— Work to be completed —
Each line below must be transcribed exactly, and no picture may appear in the transcription.

▼

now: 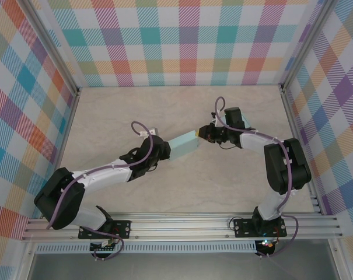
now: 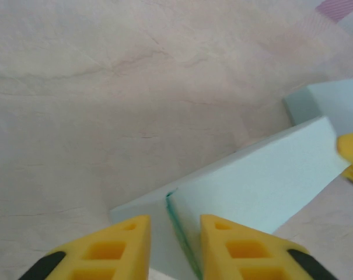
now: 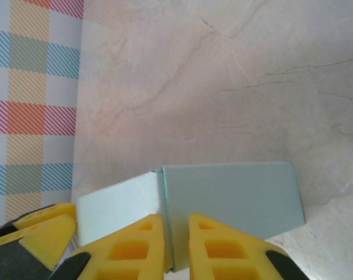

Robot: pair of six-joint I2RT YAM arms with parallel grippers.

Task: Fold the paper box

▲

— Exercise response —
now: 
now: 
now: 

Robot: pair of six-joint I2RT YAM arms with parallel grippers.

Task: Fold the paper box

There is no more to add to the answer.